◆ Collected data entries:
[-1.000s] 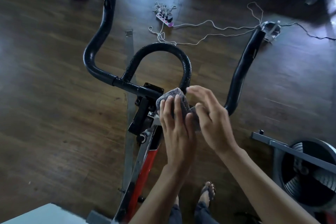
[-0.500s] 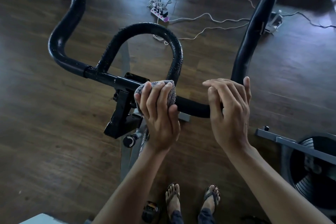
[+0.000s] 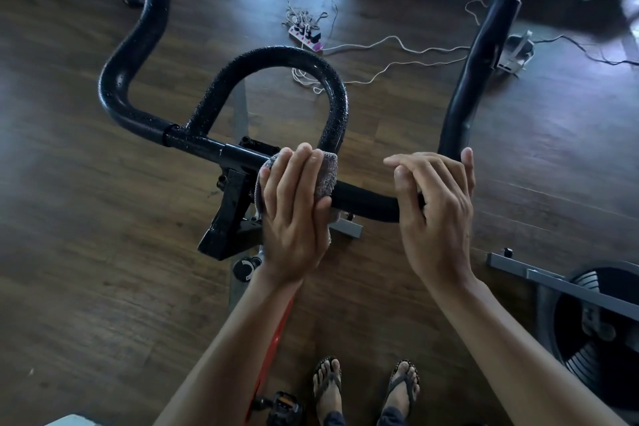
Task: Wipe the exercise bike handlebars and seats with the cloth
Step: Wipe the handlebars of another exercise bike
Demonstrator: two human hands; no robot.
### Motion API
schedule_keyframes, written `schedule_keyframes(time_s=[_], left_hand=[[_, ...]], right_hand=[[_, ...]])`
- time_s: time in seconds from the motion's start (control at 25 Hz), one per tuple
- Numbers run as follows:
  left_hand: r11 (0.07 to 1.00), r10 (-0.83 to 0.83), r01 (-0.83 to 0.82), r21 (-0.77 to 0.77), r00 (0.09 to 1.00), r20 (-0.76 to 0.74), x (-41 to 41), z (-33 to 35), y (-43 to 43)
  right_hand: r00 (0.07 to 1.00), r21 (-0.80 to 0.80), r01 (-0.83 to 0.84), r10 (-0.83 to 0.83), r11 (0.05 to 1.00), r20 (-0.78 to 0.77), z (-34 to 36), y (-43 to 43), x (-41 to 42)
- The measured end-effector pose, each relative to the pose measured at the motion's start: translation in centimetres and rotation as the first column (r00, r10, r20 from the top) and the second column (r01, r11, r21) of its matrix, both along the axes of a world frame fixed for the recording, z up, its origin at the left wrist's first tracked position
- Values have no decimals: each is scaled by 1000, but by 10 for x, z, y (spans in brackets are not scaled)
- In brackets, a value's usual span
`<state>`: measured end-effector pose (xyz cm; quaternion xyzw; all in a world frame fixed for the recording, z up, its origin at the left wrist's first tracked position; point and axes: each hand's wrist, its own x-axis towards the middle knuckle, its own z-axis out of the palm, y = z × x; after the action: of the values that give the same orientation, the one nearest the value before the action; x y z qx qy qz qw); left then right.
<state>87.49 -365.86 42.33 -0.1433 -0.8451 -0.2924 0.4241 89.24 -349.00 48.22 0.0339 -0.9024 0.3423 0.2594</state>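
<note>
The exercise bike's black handlebar runs across the middle of the head view, with a centre loop and two upright side grips. A grey cloth is wrapped over the crossbar just right of the centre clamp. My left hand lies over the cloth, its thumb curled under it against the bar. My right hand grips the bare crossbar further right, at the base of the right upright grip. No seat is in view.
A power strip with white cables lies on the dark wood floor beyond the bike. A second machine's flywheel stands at the lower right. A pedal and my sandalled feet are below. Someone's legs stand at top left.
One second ago both hands held the cloth at the centre clamp. The right hand has since moved right onto the bare bar. The left hand with the cloth has slid slightly right along the crossbar.
</note>
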Motion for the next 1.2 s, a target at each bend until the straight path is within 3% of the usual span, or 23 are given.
schedule_keyframes(time_s=[0.28, 0.4, 0.48, 0.64, 0.8, 0.96, 1.2], left_hand=[[963, 20, -25, 268, 1000, 22, 12, 21, 20], [992, -35, 32, 124, 999, 26, 32, 20, 51], [999, 27, -29, 20, 998, 59, 34, 6, 69], [982, 165, -171, 75, 983, 79, 30, -7, 105], [987, 149, -150, -52, 988, -36, 31, -13, 105], [953, 281, -285, 106, 958, 52, 24, -7, 112], [971, 231, -225, -82, 970, 80, 40, 4, 107]], right_hand=[[995, -82, -79, 83, 994, 49, 5, 7, 1], [990, -131, -132, 138, 983, 39, 8, 17, 2], [984, -152, -176, 177, 973, -13, 6, 30, 2], [975, -149, -221, 218, 964, -40, -4, 60, -10], [952, -122, -305, 303, 944, -38, -10, 75, -21], [935, -138, -354, 352, 925, -37, -11, 78, -21], [922, -120, -373, 383, 920, 65, 1, 84, -20]])
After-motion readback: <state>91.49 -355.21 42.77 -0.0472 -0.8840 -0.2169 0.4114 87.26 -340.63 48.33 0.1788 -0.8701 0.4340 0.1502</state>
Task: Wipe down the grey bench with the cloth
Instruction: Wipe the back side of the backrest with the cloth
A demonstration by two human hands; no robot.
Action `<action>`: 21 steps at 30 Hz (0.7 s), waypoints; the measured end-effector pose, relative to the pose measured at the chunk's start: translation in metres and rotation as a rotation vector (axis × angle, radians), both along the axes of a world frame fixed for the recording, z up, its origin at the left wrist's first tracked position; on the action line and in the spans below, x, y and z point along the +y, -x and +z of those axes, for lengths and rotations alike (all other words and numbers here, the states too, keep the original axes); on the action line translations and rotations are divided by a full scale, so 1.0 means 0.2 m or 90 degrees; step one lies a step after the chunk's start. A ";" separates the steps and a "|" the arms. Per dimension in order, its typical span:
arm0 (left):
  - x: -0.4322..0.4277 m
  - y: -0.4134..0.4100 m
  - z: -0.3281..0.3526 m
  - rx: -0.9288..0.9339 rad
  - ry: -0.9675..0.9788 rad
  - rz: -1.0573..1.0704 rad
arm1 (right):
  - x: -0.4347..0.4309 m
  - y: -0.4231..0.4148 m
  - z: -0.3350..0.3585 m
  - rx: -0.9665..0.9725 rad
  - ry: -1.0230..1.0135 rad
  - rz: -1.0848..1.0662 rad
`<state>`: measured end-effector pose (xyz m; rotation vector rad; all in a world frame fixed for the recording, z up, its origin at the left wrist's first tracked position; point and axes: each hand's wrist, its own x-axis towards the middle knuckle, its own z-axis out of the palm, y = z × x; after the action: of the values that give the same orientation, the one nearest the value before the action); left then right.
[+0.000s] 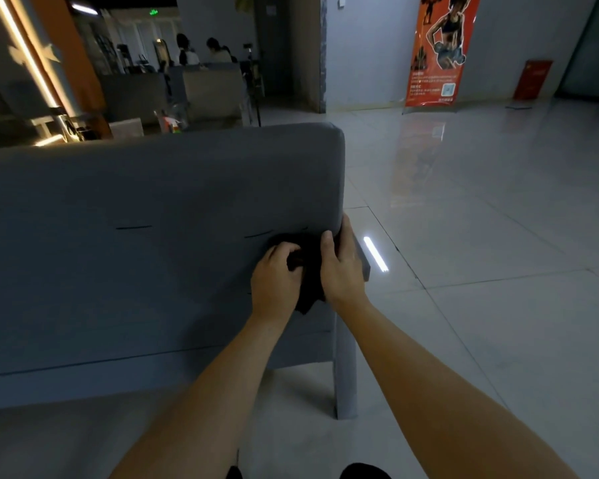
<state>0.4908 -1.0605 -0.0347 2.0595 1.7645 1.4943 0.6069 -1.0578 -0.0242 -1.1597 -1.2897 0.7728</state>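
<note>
Two bare forearms reach forward from the bottom of the view, and both hands meet on a dark cloth (308, 267) at the right end of the grey bench (135, 271). Left hand (274, 281) has its fingers curled down into the bunched fabric, gripping a fold of it, knuckles up. Right hand (341, 267) lies just beside it, touching the same cloth, its fingers bent over the top of the fabric and its thumb side running along the bench's right edge. Between the two hands the cloth is crumpled, and a loose corner hangs below the wrists against the seat. Whether the cloth is pressed flat on the seat or against the foot of the backrest cannot be told, since the dim light blurs the seam there. Below the right wrist a grey bench leg (344, 378) stands on the pale tiled floor (481, 271). Just right of the right hand a bright strip of light (375, 254) is mirrored on the tiles. Above the hands rises the padded backrest (187, 174), with two short dark marks left of the cloth. Far beyond and right of the hands an orange banner (436, 53) stands by the wall, with a red box (532, 79) farther right. Far beyond and left, people (201, 51) sit behind a counter.
</note>
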 end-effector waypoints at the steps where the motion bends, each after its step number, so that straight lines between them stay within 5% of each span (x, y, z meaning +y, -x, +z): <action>1: 0.00 0.00 0.00 -0.008 0.009 -0.003 | 0.00 0.00 0.00 0.001 -0.003 -0.001; 9: -0.06 -0.08 0.23 -0.250 0.007 -0.004 | 0.00 -0.01 0.02 -0.019 0.014 -0.001; 21: -0.01 -0.09 0.12 -0.373 0.111 0.090 | -0.02 -0.01 0.01 -0.005 0.004 0.014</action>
<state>0.5089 -1.0625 -0.0105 1.2565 1.7327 1.6791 0.6096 -1.0627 -0.0223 -1.1568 -1.3096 0.7905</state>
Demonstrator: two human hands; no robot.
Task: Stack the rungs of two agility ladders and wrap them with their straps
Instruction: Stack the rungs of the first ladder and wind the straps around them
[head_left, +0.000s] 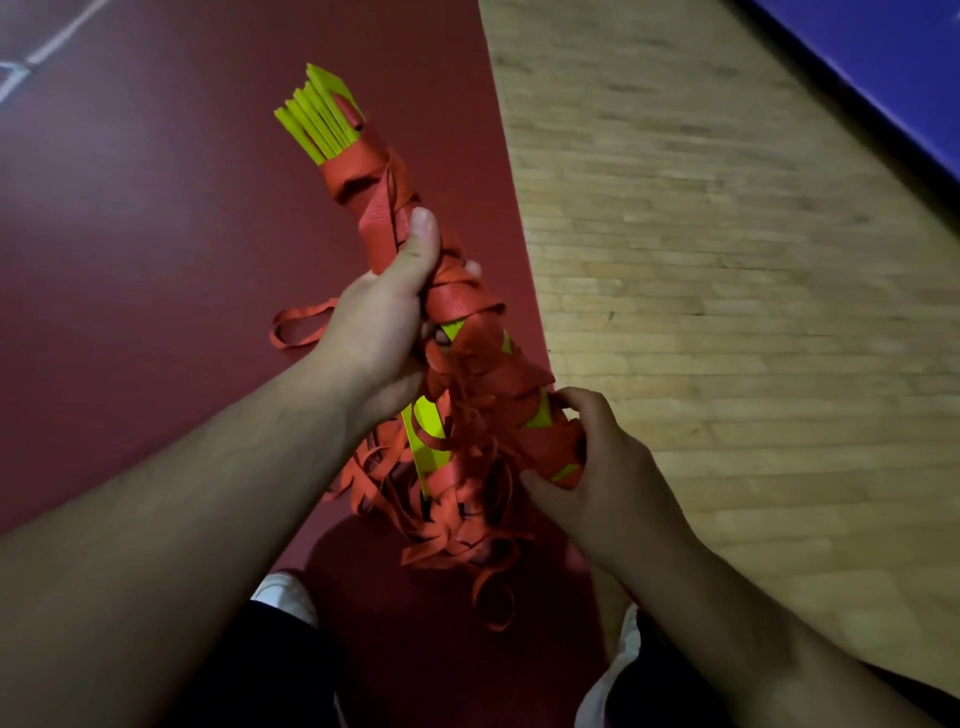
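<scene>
A bundle of yellow-green ladder rungs is held up in the air, pointing away from me. Orange straps are wound around most of its length. My left hand grips the middle of the bundle, thumb lying along the wrapped straps. My right hand holds the near end, fingers curled around a strap-covered rung tip. A tangle of loose orange strap loops hangs below the bundle between my hands.
Below is a dark red floor area on the left and a light wood floor on the right. A blue mat edge lies at the top right. My white shoes stand at the bottom.
</scene>
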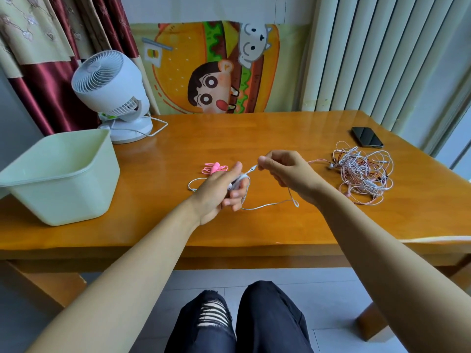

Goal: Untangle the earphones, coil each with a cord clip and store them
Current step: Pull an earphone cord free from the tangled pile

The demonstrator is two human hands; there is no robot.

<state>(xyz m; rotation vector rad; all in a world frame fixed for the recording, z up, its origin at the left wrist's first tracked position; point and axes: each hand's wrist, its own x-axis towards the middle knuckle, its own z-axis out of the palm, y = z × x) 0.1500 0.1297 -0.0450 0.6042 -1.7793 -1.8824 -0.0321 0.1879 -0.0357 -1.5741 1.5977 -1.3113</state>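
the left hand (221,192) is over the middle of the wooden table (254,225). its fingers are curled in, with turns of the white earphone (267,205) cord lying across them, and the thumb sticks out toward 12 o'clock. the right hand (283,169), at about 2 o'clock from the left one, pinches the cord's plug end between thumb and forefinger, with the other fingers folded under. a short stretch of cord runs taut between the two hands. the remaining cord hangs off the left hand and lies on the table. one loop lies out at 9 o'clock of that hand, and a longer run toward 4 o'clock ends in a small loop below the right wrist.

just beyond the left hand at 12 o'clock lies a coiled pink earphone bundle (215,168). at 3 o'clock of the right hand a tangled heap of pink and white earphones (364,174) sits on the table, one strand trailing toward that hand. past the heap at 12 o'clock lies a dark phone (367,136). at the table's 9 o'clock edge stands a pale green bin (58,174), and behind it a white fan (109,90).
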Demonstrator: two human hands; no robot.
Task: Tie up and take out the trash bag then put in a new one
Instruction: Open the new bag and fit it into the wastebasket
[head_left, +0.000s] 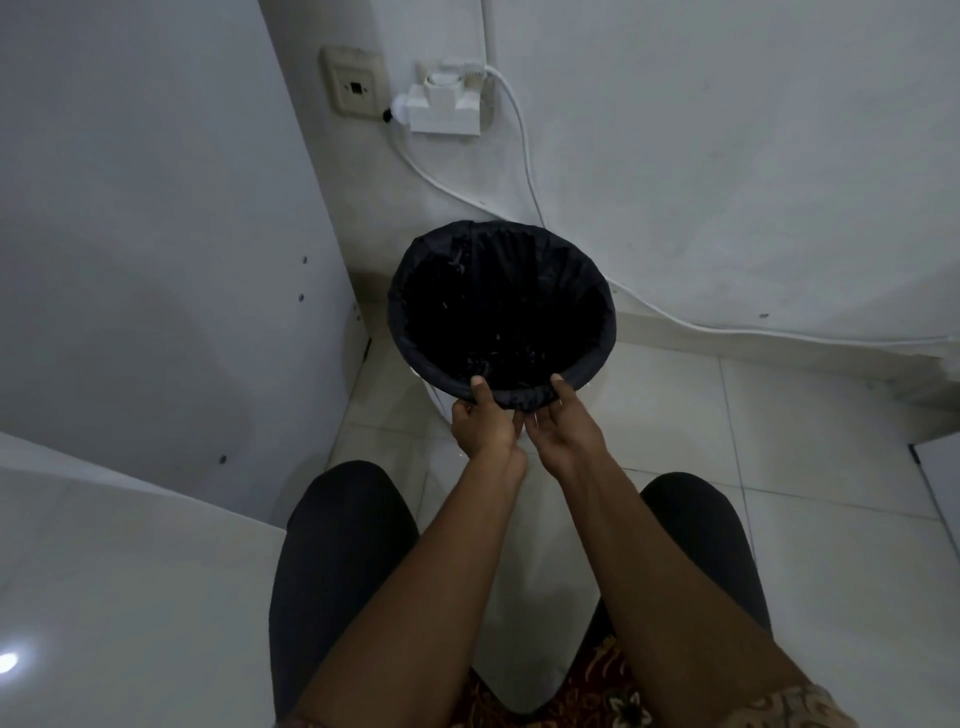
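The black trash bag (501, 312) is sitting open in the bin (434, 396), its edge folded down over the bin's round rim. Both hands are meeting at the side of the bin nearest the person. The left hand (485, 423) and the right hand (563, 426) are each pinching the folded hem, thumbs lying on top of the rim and fingers tucking under it, the two hands almost touching. The bag's mouth is lying straight ahead of the hands, its depth running down into the bin, and neither hand is sitting nearer than the other. Whether the hem is being peeled off or seated, I cannot tell. Behind the bin, a wall socket (356, 85), a white adapter (444, 109) and a cable (524, 145) are showing no readable writing, and the bag is carrying no visible brand or label
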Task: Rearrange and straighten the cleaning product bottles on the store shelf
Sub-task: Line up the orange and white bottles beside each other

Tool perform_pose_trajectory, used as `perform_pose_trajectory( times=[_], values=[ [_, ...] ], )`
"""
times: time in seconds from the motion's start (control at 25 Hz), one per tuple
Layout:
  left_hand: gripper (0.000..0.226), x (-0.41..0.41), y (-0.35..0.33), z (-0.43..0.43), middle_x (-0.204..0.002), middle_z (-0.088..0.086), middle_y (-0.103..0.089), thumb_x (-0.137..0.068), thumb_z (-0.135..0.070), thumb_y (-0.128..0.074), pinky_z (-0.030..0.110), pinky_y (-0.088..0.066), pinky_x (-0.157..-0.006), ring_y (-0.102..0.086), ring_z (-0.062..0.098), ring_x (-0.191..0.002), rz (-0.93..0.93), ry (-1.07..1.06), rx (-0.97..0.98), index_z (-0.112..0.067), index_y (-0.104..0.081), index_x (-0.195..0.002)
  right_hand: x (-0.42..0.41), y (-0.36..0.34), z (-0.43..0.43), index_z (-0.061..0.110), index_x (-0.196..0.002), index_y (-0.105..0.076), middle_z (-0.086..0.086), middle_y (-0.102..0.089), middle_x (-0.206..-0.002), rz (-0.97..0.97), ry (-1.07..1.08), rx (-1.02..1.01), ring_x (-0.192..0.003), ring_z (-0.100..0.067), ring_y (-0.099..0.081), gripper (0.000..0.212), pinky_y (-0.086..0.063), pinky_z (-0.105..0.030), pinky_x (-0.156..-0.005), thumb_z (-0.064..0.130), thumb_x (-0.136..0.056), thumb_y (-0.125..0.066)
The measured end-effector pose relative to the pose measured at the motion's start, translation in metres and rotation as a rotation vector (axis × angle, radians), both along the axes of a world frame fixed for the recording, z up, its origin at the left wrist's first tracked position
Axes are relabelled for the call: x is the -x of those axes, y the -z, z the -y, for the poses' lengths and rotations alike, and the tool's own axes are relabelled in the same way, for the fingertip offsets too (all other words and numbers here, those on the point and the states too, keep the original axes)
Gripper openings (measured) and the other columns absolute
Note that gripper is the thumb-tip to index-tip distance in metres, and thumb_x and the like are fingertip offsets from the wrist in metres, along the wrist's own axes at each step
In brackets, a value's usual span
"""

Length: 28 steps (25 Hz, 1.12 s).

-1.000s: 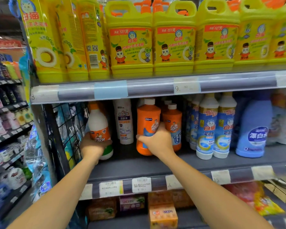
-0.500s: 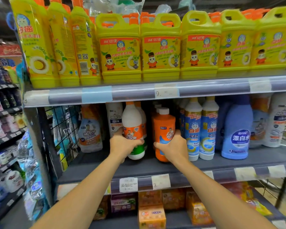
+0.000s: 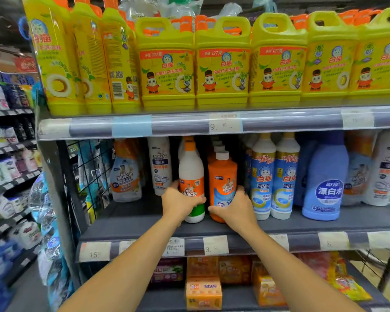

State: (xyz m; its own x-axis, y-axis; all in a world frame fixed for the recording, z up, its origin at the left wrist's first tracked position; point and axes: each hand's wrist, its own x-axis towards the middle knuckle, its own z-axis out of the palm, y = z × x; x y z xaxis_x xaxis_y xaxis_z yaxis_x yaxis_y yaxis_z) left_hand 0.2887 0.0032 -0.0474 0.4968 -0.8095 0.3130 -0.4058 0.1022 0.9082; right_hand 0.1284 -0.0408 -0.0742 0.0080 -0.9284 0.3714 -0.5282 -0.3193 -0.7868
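At centre frame, on the middle shelf [image 3: 144, 224], the left hand [image 3: 180, 204] is wrapped around the lower body of a white bottle [image 3: 191, 176], and the right hand [image 3: 234, 208] cups the base of an orange bottle [image 3: 222, 174]. The two bottles stand upright, just beside each other, labels facing out.

Progress, as judged: this pair looks nearly squared up at the shelf front. More orange bottles [image 3: 216, 146] queue behind. Left of the hands, a spray refill pouch [image 3: 125, 176] and a tall white bottle [image 3: 160, 165] sit further back with bare shelf in front; these likely remain to be pulled forward. To the right, two blue-label bottles [image 3: 275, 176] and a blue bleach bottle [image 3: 324, 183] already stand in line.

Contents: all bottles capped; fill levels not visible through opaque walls.
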Motion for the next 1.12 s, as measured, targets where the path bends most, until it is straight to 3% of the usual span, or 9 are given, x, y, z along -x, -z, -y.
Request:
perform_pose_trajectory(
  times=[0.12, 0.32, 0.44, 0.64, 0.76, 0.96, 1.12],
  values=[
    [0.069, 0.003, 0.007, -0.001, -0.097, 0.000, -0.068, -0.049, -0.026, -0.091, 0.030, -0.054, -0.077, -0.065, 0.016, -0.087, 0.070, -0.015, 0.007, -0.016, -0.061, -0.110, 0.013, 0.005, 0.003, 0.021, -0.109, -0.043, -0.004, -0.065, -0.115, -0.007, -0.123, -0.072, -0.097, -0.018, -0.063, 0.077, -0.048, -0.026, -0.077, 0.041, -0.051, -0.089],
    [0.075, -0.007, 0.024, -0.005, -0.099, -0.003, -0.071, -0.041, -0.023, -0.092, 0.033, -0.057, -0.079, -0.068, 0.016, -0.091, 0.098, 0.095, -0.089, -0.024, -0.057, -0.108, 0.019, 0.009, 0.001, 0.020, -0.111, -0.047, 0.001, -0.067, -0.113, -0.029, -0.144, -0.103, -0.091, -0.011, -0.062, 0.077, -0.053, -0.029, -0.080, 0.046, -0.051, -0.088],
    [0.077, -0.009, 0.026, -0.004, -0.098, -0.005, -0.070, -0.040, -0.025, -0.094, 0.026, -0.054, -0.074, -0.068, 0.013, -0.090, 0.101, 0.108, -0.084, -0.024, -0.058, -0.108, 0.016, 0.010, -0.002, 0.019, -0.107, -0.048, 0.000, -0.068, -0.111, -0.035, -0.089, -0.069, -0.093, -0.014, -0.064, 0.073, -0.052, -0.028, -0.075, 0.046, -0.052, -0.087],
    [0.078, -0.006, 0.027, -0.004, -0.097, -0.008, -0.068, -0.042, -0.029, -0.094, 0.017, -0.048, -0.069, -0.064, 0.005, -0.085, 0.145, 0.101, -0.067, -0.023, -0.058, -0.111, 0.014, 0.012, -0.006, 0.016, -0.111, -0.050, -0.004, -0.068, -0.112, -0.072, -0.039, -0.050, -0.098, -0.021, -0.066, 0.074, -0.056, -0.037, -0.079, 0.047, -0.054, -0.085],
    [0.075, -0.006, 0.028, -0.002, -0.097, -0.008, -0.068, -0.043, -0.029, -0.093, 0.016, -0.048, -0.068, -0.064, 0.003, -0.084, 0.145, 0.104, -0.077, -0.026, -0.057, -0.108, 0.015, 0.010, -0.007, 0.017, -0.112, -0.050, -0.002, -0.068, -0.111, -0.088, -0.045, -0.072, -0.098, -0.020, -0.066, 0.075, -0.056, -0.035, -0.077, 0.053, -0.054, -0.082],
    [0.071, 0.001, 0.025, -0.008, -0.106, 0.002, -0.069, -0.052, -0.030, -0.088, 0.030, -0.053, -0.076, -0.066, 0.018, -0.092, 0.198, 0.103, -0.134, -0.017, -0.056, -0.113, 0.017, 0.002, -0.013, 0.015, -0.118, -0.048, -0.003, -0.066, -0.117, -0.136, -0.095, -0.114, -0.103, -0.021, -0.064, 0.078, -0.052, -0.032, -0.080, 0.053, -0.058, -0.081],
    [0.065, 0.010, 0.009, -0.024, -0.117, 0.010, -0.066, -0.064, -0.033, -0.082, 0.034, -0.052, -0.083, -0.063, 0.027, -0.104, 0.374, 0.098, -0.400, -0.010, -0.055, -0.119, 0.029, -0.015, -0.022, 0.006, -0.122, -0.044, -0.013, -0.060, -0.126, -0.278, -0.182, -0.127, -0.112, -0.028, -0.059, 0.072, -0.048, -0.030, -0.083, 0.039, -0.070, -0.081]
  ],
)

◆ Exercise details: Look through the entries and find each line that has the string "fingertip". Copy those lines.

◆ Answer section:
Axes are relabelled for the call: x is the -x of those axes, y the -z, z the -y, for the poses' lengths and rotations alike, and the tool's own axes are relabelled in the same way, for the fingertip offsets too (all other words and numbers here, those on the point and the states too, keep the original axes)
Note that gripper is the thumb-tip to index-tip distance in metres, and thumb_x and the like are fingertip offsets from the wrist in metres, along the wrist's own axes at each step

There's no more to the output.